The Weekly Plumbing Related Text Message.

Her: Apparently 18 inches is the code now.
Me: That's what she said.

The Weekly Music. I'm almost 40 years old (I know) so I'm probably not the target demographic for Green Day. But I like them. So I picked up their latest album, Uno. I was relatively unimpressed. Don't get me wrong. This is good, solid material but it just lacks...substance. In fact, I got the feeling this is the shallow, fun stuff they wrote while piecing together American Idiot or 21st Century Breakdown. Maybe a lack of substance is entirely the point. Solid? Yes. Groundbreaking? No.

The Weekly Read. There are few writers who've captured the angst and humor of Generation X and Y better than Nick Hornby and Jonathan Tropper. Hornby's always been a favorite of mine but I think a couple years back Jonathan Tropper beat him at his own game. Tropper is brilliant and his latest - One Last Thing Before I Go - is a perfect example of his talent. Silver is a former drummer with a one-hit-wonder rock band. Now, divorced with an 18 year old daughter, he plays weddings and lives in an apartment complex with other divorced men. Then a few things happen to change his life. I won't ruin anything but One Last Thing Before I Go was probably the best thing I've read so far this year. I urge you to pick up a copy.

The Weekly Perfect Moment. Owen, last night in bed, singing along to All You Need Is Love, one of his favorite songs.

The Weekly Question. The iPhone 5. Want it, hate it or all hype?
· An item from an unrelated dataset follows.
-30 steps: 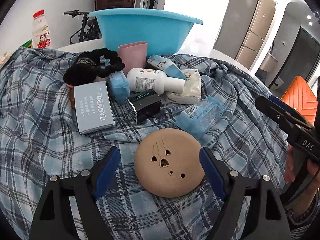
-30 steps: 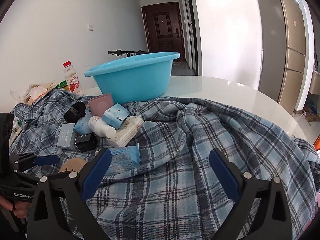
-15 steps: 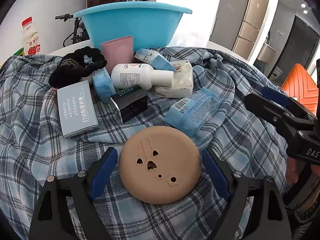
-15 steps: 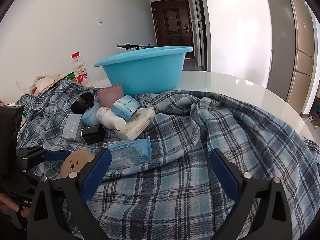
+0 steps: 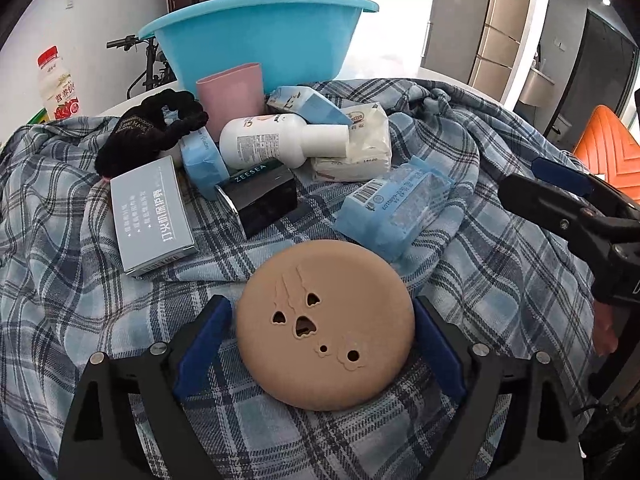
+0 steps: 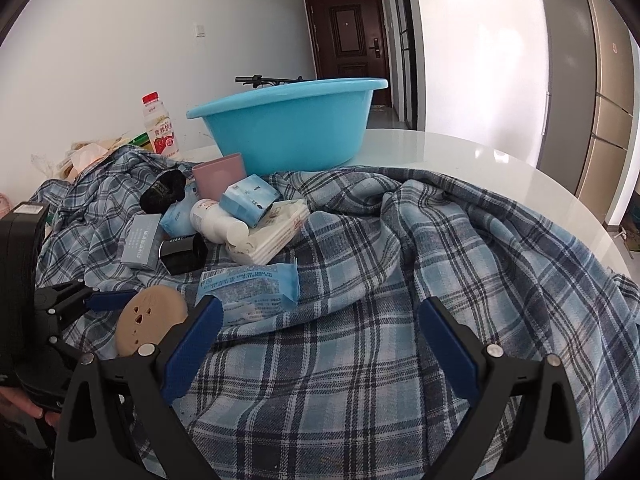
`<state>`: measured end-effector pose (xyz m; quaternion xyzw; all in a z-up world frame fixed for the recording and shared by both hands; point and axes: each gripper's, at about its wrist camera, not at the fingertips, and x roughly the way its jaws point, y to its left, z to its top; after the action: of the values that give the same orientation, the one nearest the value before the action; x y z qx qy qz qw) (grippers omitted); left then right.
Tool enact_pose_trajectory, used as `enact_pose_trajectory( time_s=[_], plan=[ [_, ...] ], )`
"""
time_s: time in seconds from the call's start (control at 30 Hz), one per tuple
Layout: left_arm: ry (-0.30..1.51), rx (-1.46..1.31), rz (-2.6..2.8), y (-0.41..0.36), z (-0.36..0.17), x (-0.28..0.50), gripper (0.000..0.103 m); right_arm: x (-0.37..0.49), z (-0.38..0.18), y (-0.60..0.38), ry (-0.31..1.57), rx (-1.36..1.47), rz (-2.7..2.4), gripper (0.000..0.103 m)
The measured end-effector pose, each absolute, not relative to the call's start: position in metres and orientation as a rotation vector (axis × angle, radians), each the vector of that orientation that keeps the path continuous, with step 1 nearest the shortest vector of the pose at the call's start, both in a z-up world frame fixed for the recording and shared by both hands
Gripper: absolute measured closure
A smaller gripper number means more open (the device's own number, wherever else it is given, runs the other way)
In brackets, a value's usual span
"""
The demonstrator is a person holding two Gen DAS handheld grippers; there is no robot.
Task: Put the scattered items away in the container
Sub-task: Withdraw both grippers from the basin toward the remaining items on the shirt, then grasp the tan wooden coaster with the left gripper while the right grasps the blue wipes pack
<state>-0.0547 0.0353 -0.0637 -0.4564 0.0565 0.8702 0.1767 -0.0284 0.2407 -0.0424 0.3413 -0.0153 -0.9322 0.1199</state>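
Observation:
A tan round disc (image 5: 325, 322) with small holes lies on the plaid cloth, between the open blue-padded fingers of my left gripper (image 5: 320, 344); the pads stand close beside its edges. The disc also shows in the right wrist view (image 6: 150, 318). Behind it lie a blue wipes pack (image 5: 394, 208), a black box (image 5: 260, 198), a grey box (image 5: 150, 216), a white bottle (image 5: 280, 140), a pink cup (image 5: 230, 96) and a black scrunchie (image 5: 150, 132). The blue basin (image 5: 260, 40) stands at the back. My right gripper (image 6: 320, 348) is open and empty over bare cloth.
The plaid cloth (image 6: 400, 260) covers a white round table (image 6: 480, 156). A drink bottle (image 6: 158, 126) and bags stand at the far left. An orange chair (image 5: 604, 140) is at the right. White tissue packs (image 5: 360, 148) lie by the bottle.
My left gripper has moved forward, so the tan disc now sits deeper between its fingers. My right gripper has shifted slightly and stays open.

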Motion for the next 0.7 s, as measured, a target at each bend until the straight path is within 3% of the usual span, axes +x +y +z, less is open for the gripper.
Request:
enact_pose_trajectory(
  time_s=[0.4, 0.7],
  plan=[
    [0.017, -1.216, 2.537, 0.002, -0.036, -0.044, 0.018, -0.039, -0.022, 0.207, 0.227, 1.030, -2.567, 0.005],
    [0.001, -1.180, 2.575, -0.015, -0.033, -0.038, 0.018, -0.069, -0.043, 0.177, 0.215, 1.146, -2.490, 0.005]
  ],
)
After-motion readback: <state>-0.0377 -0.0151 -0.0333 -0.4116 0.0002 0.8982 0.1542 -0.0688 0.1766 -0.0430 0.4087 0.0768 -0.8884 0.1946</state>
Posted by Chris at 7:47 AM | Comments (12)

September 27, 2012

Point and Shoot

The first picture I ever posted to the internet was taken on August 28, 2004. I think I snapped it with an old Sony 3 megapixel point-and-shoot that was cutting edge at the time but now seems horribly outdated. I remember buying another Sony point-and-shoot after that, followed by a Samsung that lasted about two months, then a Panasonic that I still have. Then I bought a fancy Nikon DSLR.

Of these cameras the one that still gets the most use is that original Sony. It's Mia's now. It still works perfectly an she absolutely loves it. The others? I hardly ever shoot anything with a camera anymore. Just my phone.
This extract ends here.